A recent restaurant meal leaves me wondering, where do you draw the line? A hectic day last week left me without time for lunch until mid-afternoon. Low blood sugar demanded I choose something nearby so I stopped into an Outback Steakhouse® because I know they have a gluten-free menu.
I enjoy the bite of horseradish in Outback’s Caesar dressing. I settled on a gluten-free Caesar salad with grilled chicken. The food arrived quickly. I stared at it for a couple of seconds questioning whether I should eat the Parmesan, but hunger won out and I dug in. The first bite of salad tasted good. I was ready for another. On the second plunge, my fork pierced a hard crouton. CROUTON!?…in a gluten-free salad?
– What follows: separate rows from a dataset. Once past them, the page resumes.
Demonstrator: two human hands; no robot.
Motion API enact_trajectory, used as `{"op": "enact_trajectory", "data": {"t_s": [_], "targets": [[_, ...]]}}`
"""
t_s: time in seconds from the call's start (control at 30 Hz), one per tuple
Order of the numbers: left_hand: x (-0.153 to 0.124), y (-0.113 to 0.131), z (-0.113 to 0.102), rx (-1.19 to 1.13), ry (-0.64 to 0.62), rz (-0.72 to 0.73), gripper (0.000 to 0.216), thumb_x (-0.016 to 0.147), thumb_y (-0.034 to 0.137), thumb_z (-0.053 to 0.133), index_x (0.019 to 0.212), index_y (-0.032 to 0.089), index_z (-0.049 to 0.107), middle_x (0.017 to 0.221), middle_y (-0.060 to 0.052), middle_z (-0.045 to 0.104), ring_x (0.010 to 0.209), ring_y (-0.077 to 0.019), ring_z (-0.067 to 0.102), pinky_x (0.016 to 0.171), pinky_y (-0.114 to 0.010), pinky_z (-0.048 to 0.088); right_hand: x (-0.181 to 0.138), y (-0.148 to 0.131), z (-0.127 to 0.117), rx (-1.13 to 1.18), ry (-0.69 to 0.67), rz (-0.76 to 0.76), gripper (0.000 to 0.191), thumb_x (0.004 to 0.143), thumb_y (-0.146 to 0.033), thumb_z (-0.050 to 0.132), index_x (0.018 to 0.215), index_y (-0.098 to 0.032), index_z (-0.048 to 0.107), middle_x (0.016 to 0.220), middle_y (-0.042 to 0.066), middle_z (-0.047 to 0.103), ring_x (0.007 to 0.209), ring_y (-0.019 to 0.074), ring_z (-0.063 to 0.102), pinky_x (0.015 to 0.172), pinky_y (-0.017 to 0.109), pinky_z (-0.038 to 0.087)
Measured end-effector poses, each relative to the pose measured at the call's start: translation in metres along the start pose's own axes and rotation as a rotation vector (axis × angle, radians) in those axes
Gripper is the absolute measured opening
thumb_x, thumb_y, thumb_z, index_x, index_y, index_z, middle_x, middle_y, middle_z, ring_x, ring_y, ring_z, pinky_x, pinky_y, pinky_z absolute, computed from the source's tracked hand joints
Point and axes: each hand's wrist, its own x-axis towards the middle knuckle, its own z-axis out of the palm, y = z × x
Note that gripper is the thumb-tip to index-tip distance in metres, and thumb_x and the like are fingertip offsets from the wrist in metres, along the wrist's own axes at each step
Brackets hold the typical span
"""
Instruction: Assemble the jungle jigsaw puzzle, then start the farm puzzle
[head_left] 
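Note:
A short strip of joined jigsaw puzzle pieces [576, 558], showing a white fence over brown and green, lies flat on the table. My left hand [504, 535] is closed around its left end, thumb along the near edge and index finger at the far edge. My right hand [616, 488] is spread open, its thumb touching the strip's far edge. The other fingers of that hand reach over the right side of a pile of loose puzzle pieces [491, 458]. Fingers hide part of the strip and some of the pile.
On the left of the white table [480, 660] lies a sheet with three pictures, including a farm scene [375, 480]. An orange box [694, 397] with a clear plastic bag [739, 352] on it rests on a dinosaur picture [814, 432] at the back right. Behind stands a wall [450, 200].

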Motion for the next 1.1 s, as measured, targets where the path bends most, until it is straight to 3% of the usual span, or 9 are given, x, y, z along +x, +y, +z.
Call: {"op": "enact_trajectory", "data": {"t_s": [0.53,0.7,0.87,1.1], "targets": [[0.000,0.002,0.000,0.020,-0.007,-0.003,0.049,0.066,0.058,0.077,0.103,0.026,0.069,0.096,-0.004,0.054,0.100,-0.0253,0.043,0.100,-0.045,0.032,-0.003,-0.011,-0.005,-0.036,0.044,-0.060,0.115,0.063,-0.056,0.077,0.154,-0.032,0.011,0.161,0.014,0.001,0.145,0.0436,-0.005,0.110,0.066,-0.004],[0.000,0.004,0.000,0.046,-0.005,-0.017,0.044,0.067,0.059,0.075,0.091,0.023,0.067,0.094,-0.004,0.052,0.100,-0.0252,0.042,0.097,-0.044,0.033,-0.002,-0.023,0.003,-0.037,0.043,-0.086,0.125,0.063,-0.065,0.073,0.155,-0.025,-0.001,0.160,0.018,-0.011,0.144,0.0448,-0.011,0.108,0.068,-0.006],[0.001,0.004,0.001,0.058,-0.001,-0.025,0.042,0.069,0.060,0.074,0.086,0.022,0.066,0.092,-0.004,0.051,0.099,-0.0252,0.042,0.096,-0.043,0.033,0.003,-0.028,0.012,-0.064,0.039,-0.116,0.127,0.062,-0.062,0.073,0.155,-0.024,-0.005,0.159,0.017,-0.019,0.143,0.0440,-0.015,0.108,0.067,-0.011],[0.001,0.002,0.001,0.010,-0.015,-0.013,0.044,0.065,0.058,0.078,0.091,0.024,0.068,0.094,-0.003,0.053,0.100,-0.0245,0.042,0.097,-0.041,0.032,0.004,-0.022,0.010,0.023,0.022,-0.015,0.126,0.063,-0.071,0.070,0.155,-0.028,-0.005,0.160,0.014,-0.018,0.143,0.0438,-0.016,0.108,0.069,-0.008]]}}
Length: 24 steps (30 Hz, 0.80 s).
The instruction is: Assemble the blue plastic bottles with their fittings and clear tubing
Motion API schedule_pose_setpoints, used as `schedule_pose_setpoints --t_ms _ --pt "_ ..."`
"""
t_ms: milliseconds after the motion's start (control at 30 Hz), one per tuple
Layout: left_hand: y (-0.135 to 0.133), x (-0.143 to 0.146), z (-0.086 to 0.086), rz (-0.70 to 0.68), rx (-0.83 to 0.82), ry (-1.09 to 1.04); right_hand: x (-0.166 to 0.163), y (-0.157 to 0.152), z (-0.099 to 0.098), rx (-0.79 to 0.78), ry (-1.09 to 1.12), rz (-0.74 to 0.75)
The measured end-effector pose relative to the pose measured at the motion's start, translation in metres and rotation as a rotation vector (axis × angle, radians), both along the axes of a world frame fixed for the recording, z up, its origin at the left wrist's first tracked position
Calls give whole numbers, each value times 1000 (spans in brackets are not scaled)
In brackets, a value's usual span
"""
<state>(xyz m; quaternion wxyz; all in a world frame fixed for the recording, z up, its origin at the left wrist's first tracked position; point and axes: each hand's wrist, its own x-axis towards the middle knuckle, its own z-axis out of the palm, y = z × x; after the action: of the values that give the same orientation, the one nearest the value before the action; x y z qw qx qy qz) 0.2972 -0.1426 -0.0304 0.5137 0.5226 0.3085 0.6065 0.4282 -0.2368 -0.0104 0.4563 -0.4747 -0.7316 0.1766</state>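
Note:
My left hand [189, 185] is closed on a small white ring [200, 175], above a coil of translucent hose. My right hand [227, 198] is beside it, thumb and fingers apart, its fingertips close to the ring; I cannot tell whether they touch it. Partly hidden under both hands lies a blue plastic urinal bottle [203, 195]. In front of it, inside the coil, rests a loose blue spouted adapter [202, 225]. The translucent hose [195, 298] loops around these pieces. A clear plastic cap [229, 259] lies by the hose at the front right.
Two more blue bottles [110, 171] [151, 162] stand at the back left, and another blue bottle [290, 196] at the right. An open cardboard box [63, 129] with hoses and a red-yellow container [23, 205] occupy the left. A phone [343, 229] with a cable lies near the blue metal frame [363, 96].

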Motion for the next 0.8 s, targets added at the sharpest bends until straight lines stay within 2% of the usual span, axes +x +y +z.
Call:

A crouton raises all sorts of questions. How did it get there? Was it dropped in the bowl when they prepared another salad nearby? Do they use the same bowl to toss regular and gluten-free salads? Did they make a regular Caesar and then pull off the croutons when my waiter noticed? Is this kitchen trained to avoid cross contact?
These questions hold the possibility that there could have been a significant amount of crouton residue throughout the salad. I ate the chicken that was arranged on top and left the salad uneaten. About the time I finished the chicken, a manager arrived with an apology and offer of a new salad or dessert.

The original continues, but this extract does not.